B. zeigte sich bis zum Schluss des Verfahrens überzeugt davon, dass er nur seine Pflicht erfüllt habe. Es sei zu befürchten gewesen, dass dunkle Kreise aus Polen dem langjährigen V-Mann nach dem Leben getrachtet hätten. Außerdem seien Vorgesetzte immer informiert gewesen.

Ein Pate als Spitzel

Der Spitzel war, wie berichtet, nicht irgendein Spitzel, sondern der mutmaßliche Schmugglerpate Jeremiasz Baranski, dem mehrere Mordaufträge und ein Säureattentat auf eine polnische Staatsanwältin angelastet werden. Baranskis eigener Prozess am Wiener Landesgericht soll kommende Woche abgeschlossen werden.

Haftaufschub

Zwei geständige Mitangeklagte von Josef B. wurden bereits vergangenen September verurteilt, sie kamen mit vergleichsweise glimpflichen Strafen davon: Thomas S. fasste eineinhalb Jahre Haft aus. Weil er den unbedingten Teil von fünf Monaten bereits in U-Haft abgesessen hatte, verließ er den Gerichtssaal als freier Mann.

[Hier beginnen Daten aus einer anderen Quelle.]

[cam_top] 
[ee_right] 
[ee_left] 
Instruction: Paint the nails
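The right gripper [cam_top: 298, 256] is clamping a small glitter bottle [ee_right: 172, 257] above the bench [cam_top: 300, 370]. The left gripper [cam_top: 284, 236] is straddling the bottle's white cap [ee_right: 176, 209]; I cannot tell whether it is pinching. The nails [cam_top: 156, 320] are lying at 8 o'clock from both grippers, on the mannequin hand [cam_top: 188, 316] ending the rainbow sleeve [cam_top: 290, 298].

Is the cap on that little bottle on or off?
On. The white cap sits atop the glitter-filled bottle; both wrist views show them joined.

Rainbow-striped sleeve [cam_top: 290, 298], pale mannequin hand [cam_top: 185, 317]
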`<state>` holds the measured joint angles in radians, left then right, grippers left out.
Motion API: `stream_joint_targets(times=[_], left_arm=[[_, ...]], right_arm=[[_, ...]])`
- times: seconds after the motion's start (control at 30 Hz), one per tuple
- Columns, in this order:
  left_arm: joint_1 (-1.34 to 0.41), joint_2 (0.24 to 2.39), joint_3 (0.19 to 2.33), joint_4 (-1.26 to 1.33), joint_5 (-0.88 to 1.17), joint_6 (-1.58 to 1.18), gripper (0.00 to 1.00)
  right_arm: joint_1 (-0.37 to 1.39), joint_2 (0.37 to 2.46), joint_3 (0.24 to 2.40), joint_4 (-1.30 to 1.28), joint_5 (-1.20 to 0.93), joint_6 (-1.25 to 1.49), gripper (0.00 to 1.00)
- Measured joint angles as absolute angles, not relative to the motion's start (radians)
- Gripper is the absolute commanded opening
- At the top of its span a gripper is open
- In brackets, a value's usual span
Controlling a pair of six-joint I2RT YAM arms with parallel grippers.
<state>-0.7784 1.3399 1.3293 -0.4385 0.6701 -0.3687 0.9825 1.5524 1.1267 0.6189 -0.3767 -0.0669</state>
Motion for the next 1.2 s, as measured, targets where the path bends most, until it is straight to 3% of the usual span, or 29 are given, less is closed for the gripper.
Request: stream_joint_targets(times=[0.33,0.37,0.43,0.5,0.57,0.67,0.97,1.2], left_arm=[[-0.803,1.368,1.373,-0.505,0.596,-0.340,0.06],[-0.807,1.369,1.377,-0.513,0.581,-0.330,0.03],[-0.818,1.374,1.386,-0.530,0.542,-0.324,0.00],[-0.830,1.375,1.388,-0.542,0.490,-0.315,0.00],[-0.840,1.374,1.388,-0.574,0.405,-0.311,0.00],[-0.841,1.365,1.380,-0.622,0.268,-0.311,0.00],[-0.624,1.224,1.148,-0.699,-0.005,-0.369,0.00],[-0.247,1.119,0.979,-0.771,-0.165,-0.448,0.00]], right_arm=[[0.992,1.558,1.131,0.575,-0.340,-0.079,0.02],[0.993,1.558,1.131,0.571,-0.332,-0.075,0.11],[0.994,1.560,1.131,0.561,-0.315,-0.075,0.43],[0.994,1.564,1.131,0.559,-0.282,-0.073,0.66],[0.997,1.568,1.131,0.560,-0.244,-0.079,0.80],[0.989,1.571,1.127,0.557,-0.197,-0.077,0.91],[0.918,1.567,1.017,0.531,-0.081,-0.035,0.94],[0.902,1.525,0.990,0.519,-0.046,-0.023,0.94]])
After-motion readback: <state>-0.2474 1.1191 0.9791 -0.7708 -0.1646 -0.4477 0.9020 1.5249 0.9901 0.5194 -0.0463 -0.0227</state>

Die Strafe für den Exagenten Johann H. (45) fiel mit zweieinhalb Jahren Gefängnis (zehn Monate unbedingt) höher aus, weil er zusätzlich einmal eine nicht genehmigte Telefonrufdatenerfassung (in der eigenen Dienststelle) durchgeführt, und einmal für ein Leumundszeugnis Geld kassiert hatte. Die Justiz gewährte dem ehemaligen Chefinspektor Haftaufschub bis kommenden Herbst, weil er gerade dabei ist, ein neues Leben als Imbissstandbesitzer aufzubauen.

Vertrauen missbraucht

Das harte Urteil gegen Josef B. rechtfertigte die vorsitzende Richterin Eva-Maria Seidl mit generalpräventiven Gründen: "Sie haben das Vertrauen der Bevölkerung wiederholt missbraucht." Der suspendierte Exagent, der zuletzt erfolglos auf Zurechnungsunfähigkeit plädiert hatte, sagte nur: "Ich verstehe." Sein Verteidiger, der frühere Staatsanwalt Wolfgang Mekis, gab keine Erklärung ab, die Vertreterin der Anklagebehörde meldete Strafberufung an. Das Urteil ist somit nicht rechtskräftig. (simo/DER STANDARD, Printausgabe, 2.4.2003)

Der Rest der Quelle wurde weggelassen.